While the railway has not officially unveiled its proposed route map, VIA Rail’s personable CEO Yves Desjardins-Siciliano has been meeting discreetly with leaders of towns and cities that would be served by new stations, some after decades without any passenger rail service. VIA Rail hopes local and national politicians will in turn urge Prime Minister Justin Trudeau to finish the job started 40 years ago by his father Pierre, who forged VIA Rail from the remnants of passenger service then reluctantly operated by Canadian National and Canadian Pacific.

The HFR scheme would seem to fit nicely with the government’s promised public-private infrastructure bank expected to be launched later this year. Desjardins-Sicilianjo has long been courting the high public pension funds that would comprise the core of the infrastructure investment bank.

A rejection by Ottawa would effectively strangle passenger rail in Canada by constraining it to the shrinking slots between CN freight trains between Quebec City and Toronto. Without exclusive trackage, VIA Rail cannot grow in its most important market. It would also be a career disappointment for Desjardins-Siciliano and likely deflate employee morale, boosted over the past three years by the CEO’s energetic ambition for the railway.

It would take a brave Justin Trudeau to risk his immediate electoral fortunes in Ontario and Quebec and assume oedipal notoriety as the boy who killed his father’s creation. Infrastructure spending was a signature promise of Trudeau’s 2015 landslide victory, but so far there has been little to show for it. A highball this year for VIA Rail’s HFR could see shovels in the ground by the country’s next election in 2019.

VIA Rail’s proposal offers either the C$6 billion full-meal deal of clean, green trains powered by Quebec’s abundant renewable hydroelectricity or a meager C$4 billion, diesel-hauled child’s portion through a region already visibly smudged by fossil fuel pollution.

There is no status quo alternative: Without HFR, VIA Rail’s existing motley fleet of locomotives and cars would have to be replaced at a cost of C$1.5 billion, or passenger rail in Canada would simply be allowed to rust into irrelevance.

VIA Rail annotates its proposed route map with caveats that it is so far only a management initiative, does not reflect government policy, and is subject to change.

From Quebec City in the east, the HFR line would restore passenger service to CP’s former north shore route to Montreal, now operated as the Quebec Gatineau Railway by Genesee & Wyoming.
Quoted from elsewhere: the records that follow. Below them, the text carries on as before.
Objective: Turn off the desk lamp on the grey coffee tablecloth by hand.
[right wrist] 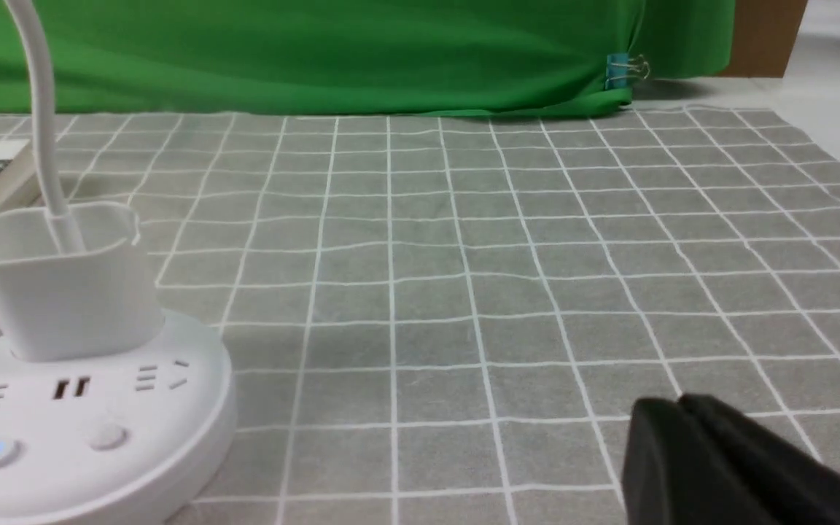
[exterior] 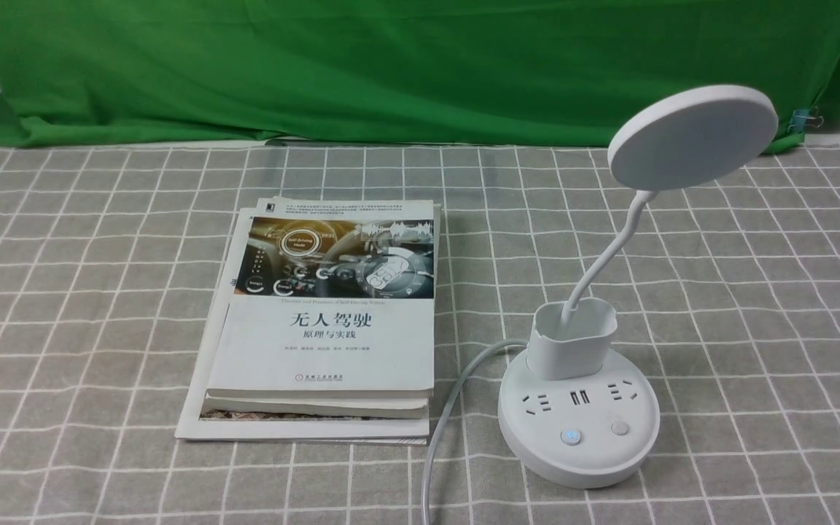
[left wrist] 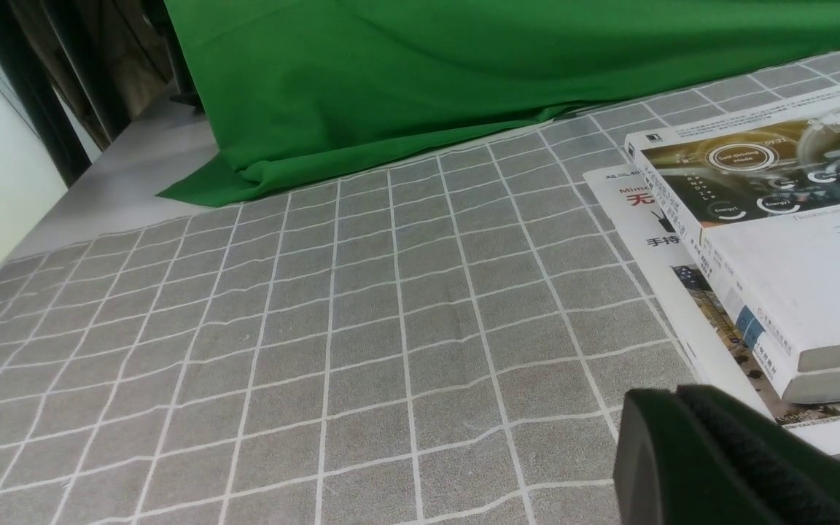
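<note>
The white desk lamp (exterior: 579,419) stands on the grey coffee tablecloth (exterior: 84,292) at the front right. Its disc head (exterior: 691,136) faces away on a bent neck. On the base, the left button (exterior: 570,436) glows blue and the right button (exterior: 620,427) is plain. The lamp base also shows in the right wrist view (right wrist: 84,430). My right gripper (right wrist: 680,401) is shut and empty, low over the cloth, well to the side of the base. My left gripper (left wrist: 677,392) is shut and empty, near the corner of the books (left wrist: 777,248).
A stack of books and a magazine (exterior: 325,321) lies left of the lamp. The lamp's white cord (exterior: 443,423) runs between them to the front edge. A green backdrop cloth (exterior: 391,65) hangs behind, with a binder clip (exterior: 803,119) on it.
</note>
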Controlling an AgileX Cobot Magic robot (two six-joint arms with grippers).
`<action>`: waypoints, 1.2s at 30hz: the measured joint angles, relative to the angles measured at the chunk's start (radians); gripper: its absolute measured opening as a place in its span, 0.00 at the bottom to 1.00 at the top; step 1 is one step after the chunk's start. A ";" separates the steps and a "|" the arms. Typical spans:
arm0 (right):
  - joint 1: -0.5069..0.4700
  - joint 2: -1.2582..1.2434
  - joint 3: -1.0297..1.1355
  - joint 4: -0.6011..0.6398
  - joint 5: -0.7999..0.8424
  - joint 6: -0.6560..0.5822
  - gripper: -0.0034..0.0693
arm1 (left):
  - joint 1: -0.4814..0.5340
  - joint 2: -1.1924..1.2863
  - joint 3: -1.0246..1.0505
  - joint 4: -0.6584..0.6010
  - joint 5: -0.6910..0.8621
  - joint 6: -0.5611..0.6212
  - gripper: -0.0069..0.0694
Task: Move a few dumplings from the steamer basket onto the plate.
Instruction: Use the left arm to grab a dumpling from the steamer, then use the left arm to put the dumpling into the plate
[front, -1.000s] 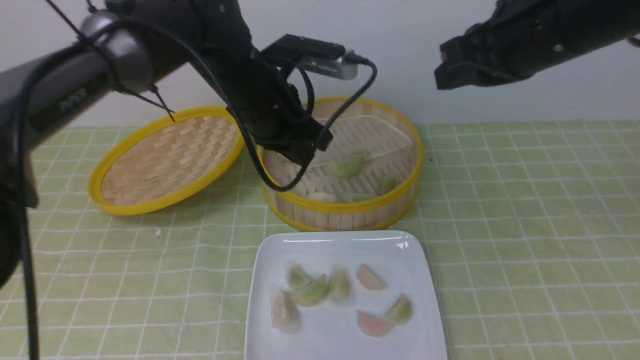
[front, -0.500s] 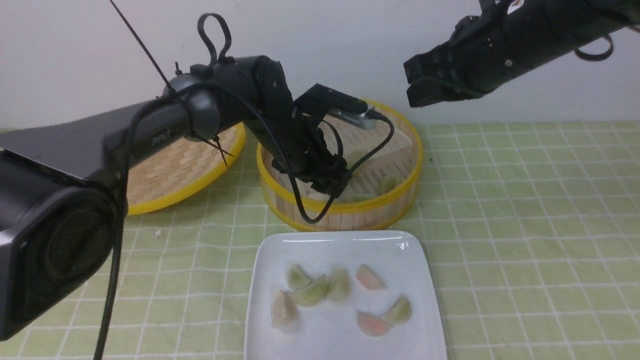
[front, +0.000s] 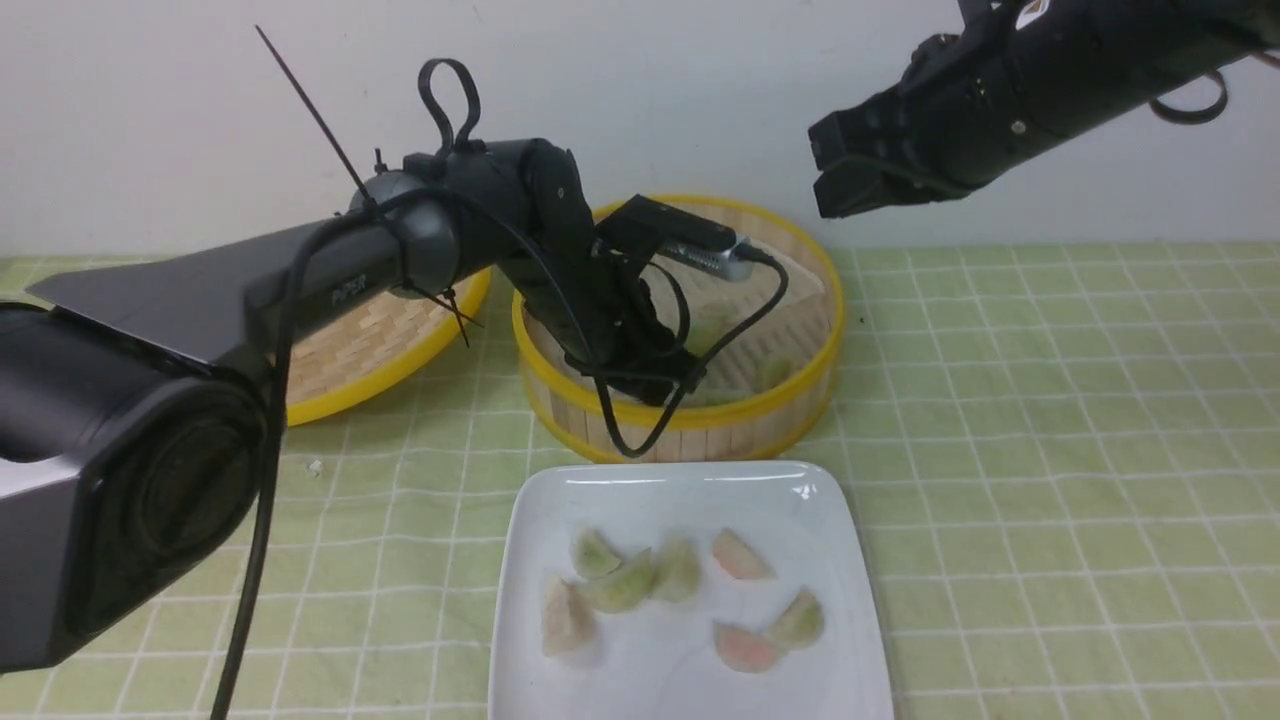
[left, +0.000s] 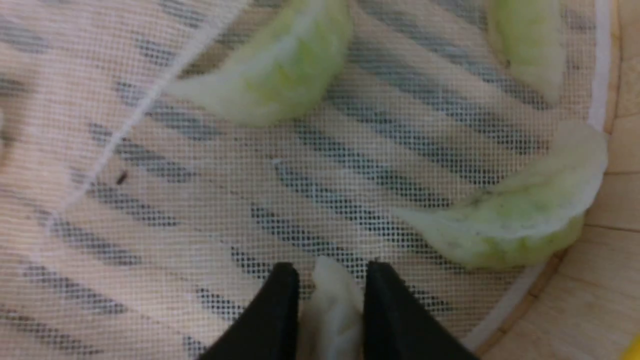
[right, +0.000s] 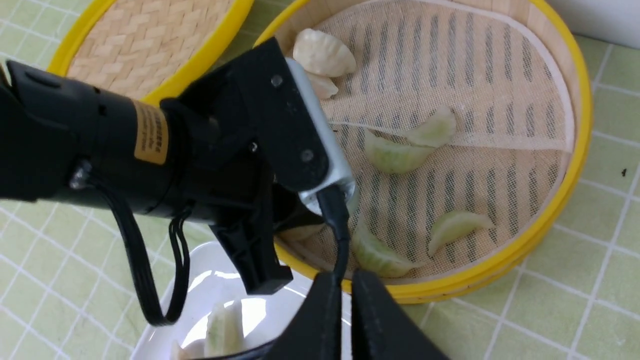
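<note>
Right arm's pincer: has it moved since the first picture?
Yes. In the front view, the right pincer has shifted left and lower, its tips now left of the steamer basket's right edge.

Lid, shallow and round (front: 370, 345): woven in pale bamboo, edged with a yellow rim; partly hidden in the front view. Its woven face is turned toward the camera, and it is seen tilted.

Cloth, light green (front: 1050, 450): patterned with a grid of white lines; spread flat over the work surface. A small dark speck (front: 861, 320) and a small whitish speck (front: 315, 467), too small to be identified, are seen on it, well apart.

Wall, plain and whitish (front: 720, 90): seen behind the cloth.
</note>
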 joint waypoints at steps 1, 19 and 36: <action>0.000 0.000 0.000 0.000 0.006 0.000 0.08 | 0.000 -0.002 -0.020 0.003 0.028 -0.011 0.28; 0.000 -0.028 0.000 -0.001 0.019 0.000 0.08 | 0.000 -0.201 -0.314 0.074 0.383 -0.090 0.28; 0.000 -0.212 -0.005 -0.127 0.025 0.000 0.08 | 0.000 -0.471 0.364 -0.059 0.383 -0.112 0.28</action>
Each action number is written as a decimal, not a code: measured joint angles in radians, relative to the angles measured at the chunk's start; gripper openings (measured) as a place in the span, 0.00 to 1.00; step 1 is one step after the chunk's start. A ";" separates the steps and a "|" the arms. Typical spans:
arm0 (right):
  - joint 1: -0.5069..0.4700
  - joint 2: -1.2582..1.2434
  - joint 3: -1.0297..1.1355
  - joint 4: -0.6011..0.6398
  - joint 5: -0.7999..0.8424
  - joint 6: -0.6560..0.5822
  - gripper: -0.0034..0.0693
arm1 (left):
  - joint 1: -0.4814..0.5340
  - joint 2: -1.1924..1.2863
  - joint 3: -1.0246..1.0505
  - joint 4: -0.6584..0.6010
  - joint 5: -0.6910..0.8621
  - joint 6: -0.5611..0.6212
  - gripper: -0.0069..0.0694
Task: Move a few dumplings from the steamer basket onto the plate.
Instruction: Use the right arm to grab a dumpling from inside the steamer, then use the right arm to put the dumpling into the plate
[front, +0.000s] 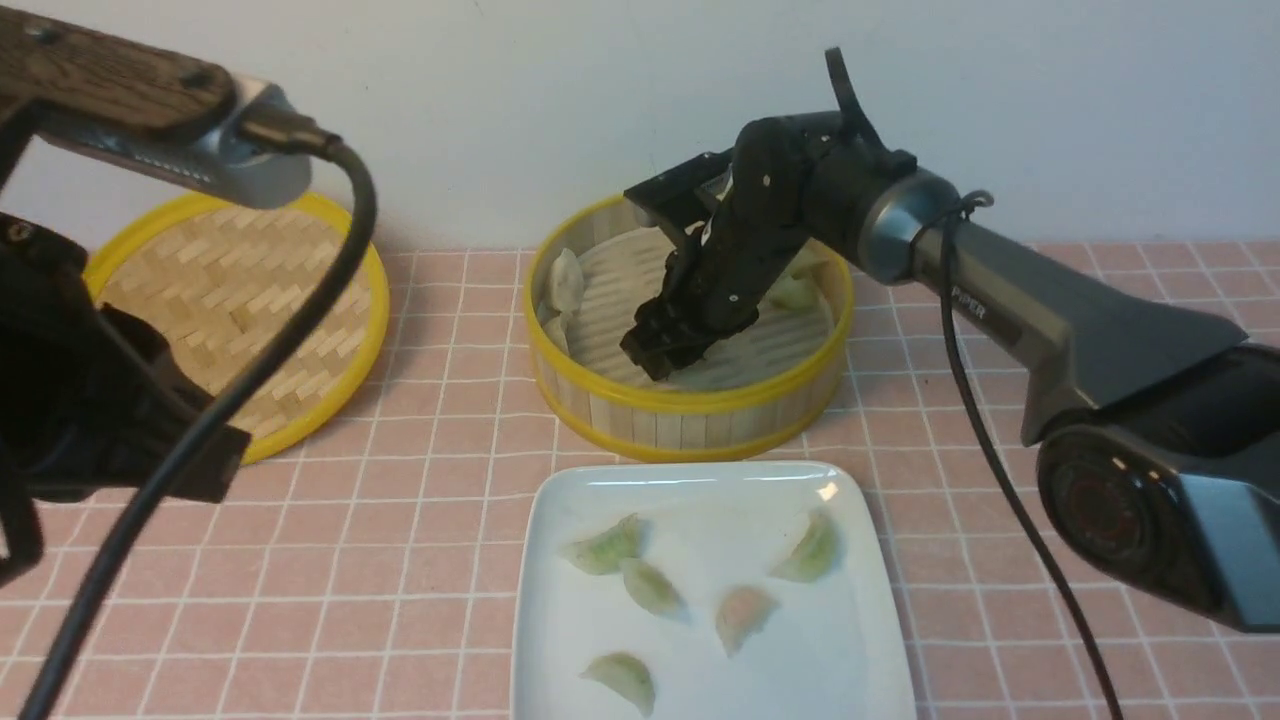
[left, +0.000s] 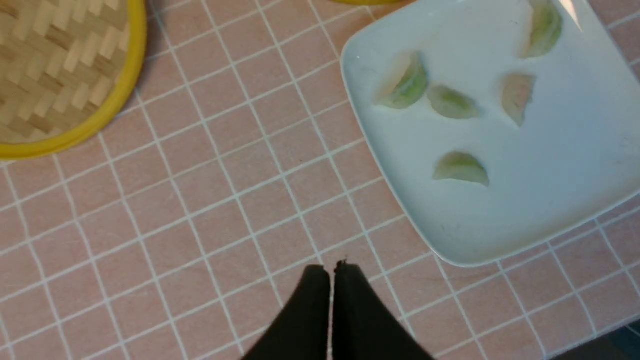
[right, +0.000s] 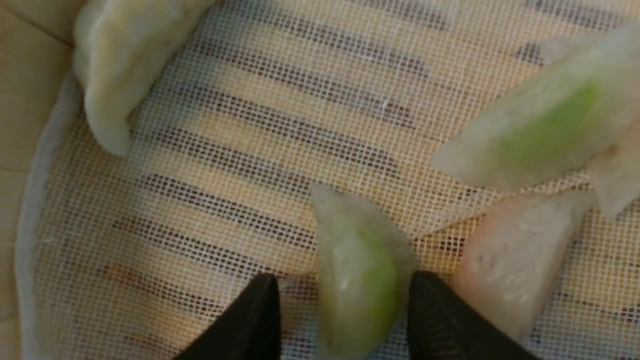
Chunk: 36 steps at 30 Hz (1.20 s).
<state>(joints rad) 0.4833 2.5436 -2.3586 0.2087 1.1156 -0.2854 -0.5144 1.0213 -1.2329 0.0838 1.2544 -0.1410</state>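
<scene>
The steamer basket (front: 690, 408) stands at the middle back, lined with white mesh (right: 250, 150). My right gripper (front: 665, 360) reaches down into it. Its jaws are open around a pale green dumpling (right: 357, 280) that lies on the mesh; one finger is close against it, the other stands apart. A second green dumpling (right: 545, 130), a pinkish one (right: 510, 255) and a whitish one (right: 115, 65) lie nearby. The white plate (front: 830, 650) in front of the basket holds several dumplings (front: 605, 548). My left gripper (left: 331, 270) is shut and empty over the tablecloth beside the plate (left: 550, 210).
The flat woven lid (front: 240, 300) lies at the back left on the pink checked tablecloth (front: 430, 560); it also shows in the left wrist view (left: 55, 75). A white wall runs behind the table. My left arm and its cable fill the left foreground.
</scene>
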 joint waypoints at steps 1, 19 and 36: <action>0.000 0.000 0.000 -0.001 -0.002 0.000 0.43 | 0.000 -0.012 0.000 0.011 0.000 -0.006 0.08; 0.002 -0.517 0.282 0.028 0.128 0.102 0.25 | 0.000 -0.033 0.000 0.063 0.001 -0.014 0.08; 0.003 -0.614 0.957 0.191 -0.119 0.079 0.40 | 0.000 -0.033 0.000 0.065 -0.026 -0.014 0.08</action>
<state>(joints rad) 0.4866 1.9298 -1.4011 0.3994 0.9970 -0.2062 -0.5144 0.9885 -1.2329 0.1492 1.2287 -0.1552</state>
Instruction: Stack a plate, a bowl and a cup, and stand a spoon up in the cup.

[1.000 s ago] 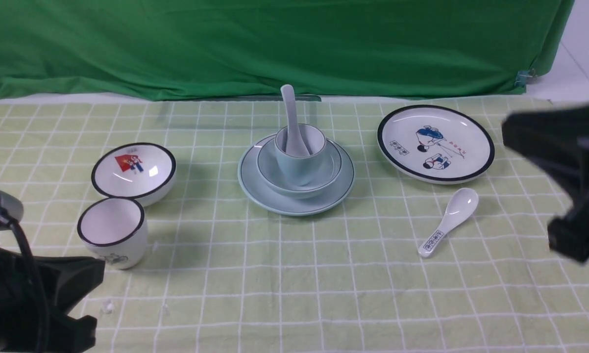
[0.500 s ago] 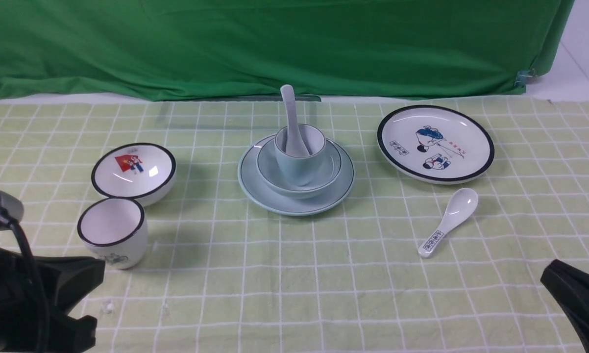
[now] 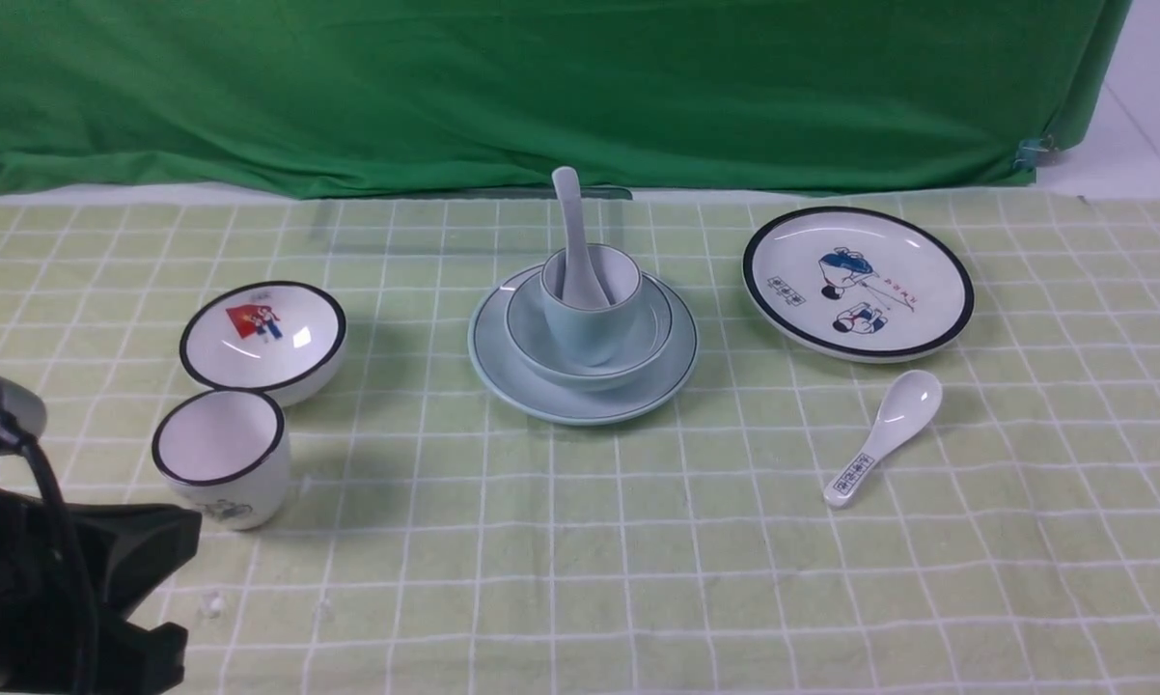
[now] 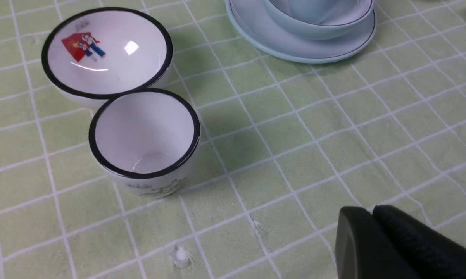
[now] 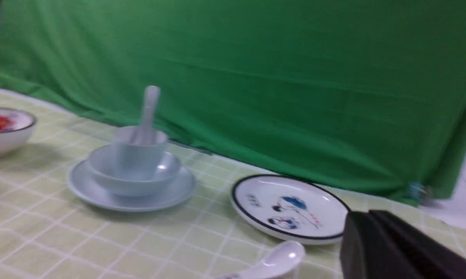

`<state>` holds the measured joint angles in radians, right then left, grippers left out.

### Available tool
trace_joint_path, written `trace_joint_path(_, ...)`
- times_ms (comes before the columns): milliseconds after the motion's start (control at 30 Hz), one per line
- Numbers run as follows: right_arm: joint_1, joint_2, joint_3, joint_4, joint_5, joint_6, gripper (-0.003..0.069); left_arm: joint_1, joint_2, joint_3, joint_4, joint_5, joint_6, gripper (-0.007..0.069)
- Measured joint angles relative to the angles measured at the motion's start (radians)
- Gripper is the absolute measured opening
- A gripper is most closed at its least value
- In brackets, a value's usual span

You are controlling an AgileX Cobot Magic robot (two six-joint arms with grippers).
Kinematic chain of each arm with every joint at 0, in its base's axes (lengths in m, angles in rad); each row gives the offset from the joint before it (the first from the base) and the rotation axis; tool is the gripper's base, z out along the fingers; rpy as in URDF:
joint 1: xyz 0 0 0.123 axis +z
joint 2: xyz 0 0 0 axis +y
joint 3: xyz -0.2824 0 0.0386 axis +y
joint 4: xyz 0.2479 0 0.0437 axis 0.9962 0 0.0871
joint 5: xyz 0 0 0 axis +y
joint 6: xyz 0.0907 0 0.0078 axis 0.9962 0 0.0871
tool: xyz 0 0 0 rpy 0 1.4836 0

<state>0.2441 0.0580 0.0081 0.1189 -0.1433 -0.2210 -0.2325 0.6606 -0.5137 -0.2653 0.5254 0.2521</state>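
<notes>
The pale blue-green plate (image 3: 580, 405) lies at the middle of the table. The bowl (image 3: 530, 338) sits on it and the cup (image 3: 580, 333) stands in the bowl. The plain spoon (image 3: 570, 217) stands in the cup, handle up. The stack also shows in the right wrist view: plate (image 5: 97, 195), bowl (image 5: 171, 166), cup (image 5: 138, 157), spoon (image 5: 149, 102). My left gripper (image 4: 372, 211) is shut and empty at the near left (image 3: 184, 541). My right gripper (image 5: 366, 215) is shut and empty, out of the front view, low at the near right.
A white black-rimmed bowl (image 3: 263, 333) and a white black-rimmed cup (image 3: 221, 458) stand at the left, near my left gripper. A white picture plate (image 3: 858, 282) and a printed spoon (image 3: 884, 434) lie at the right. A green curtain (image 3: 541, 87) hangs behind.
My right arm has dropped from the right side and gone out of the front view. The stack and my left arm have hardly moved.
</notes>
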Motion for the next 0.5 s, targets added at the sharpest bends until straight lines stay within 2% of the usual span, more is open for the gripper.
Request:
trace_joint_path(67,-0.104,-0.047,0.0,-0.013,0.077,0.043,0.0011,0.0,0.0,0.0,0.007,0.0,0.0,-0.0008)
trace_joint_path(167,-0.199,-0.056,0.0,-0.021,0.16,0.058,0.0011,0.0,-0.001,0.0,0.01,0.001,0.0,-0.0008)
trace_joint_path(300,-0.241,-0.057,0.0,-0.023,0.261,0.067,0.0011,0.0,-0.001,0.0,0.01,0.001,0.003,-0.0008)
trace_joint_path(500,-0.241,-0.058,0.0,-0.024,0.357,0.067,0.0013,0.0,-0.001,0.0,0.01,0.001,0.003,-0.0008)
VIA Rail would take over the marginal Quebec Gatineau but could accommodate overnight freight service to existing customers as it does in Ontario with the Smith Falls to Brockville line acquired from CP.

From Montreal, the HFR route would subsume VIA’s existing fully-owned Ontario trackage through Alexandria, Ottawa and beyond to Smith’s Falls, whence it would more-or-less retrace abandoned CP right-of-way to Peterborough and carry on to Toronto over a still-operational subdivision to be acquired from CP. (Download a PDF map from the link below.)

New passenger rail service thus would be gained in Quebec by the St. Lawrence River port city of Trois-Rivières and in Ontario by Sharbot Lake, Tweed and Peterborough.

Station stops along VIA Rail’s existing CN lines would be continue to be served by local schedules tuned to the needs of communities between the big cities. Kingston would become the terminus for regional trains to and from Montreal and Toronto. The existing snippet of VIA Rail trackage between Smith’s Falls and Brockville would bridge the new HFR service to the future Montreal-Kingston-Toronto locals.

Some route details remain obscure, particularly access to downtown stations in Montreal and Toronto, where nascent regional transit projects are competing for the same track. But those are trivial compared to the larger issue of whether Canada’s rail passenger service will thrive, remain on life support, or be allowed to expire.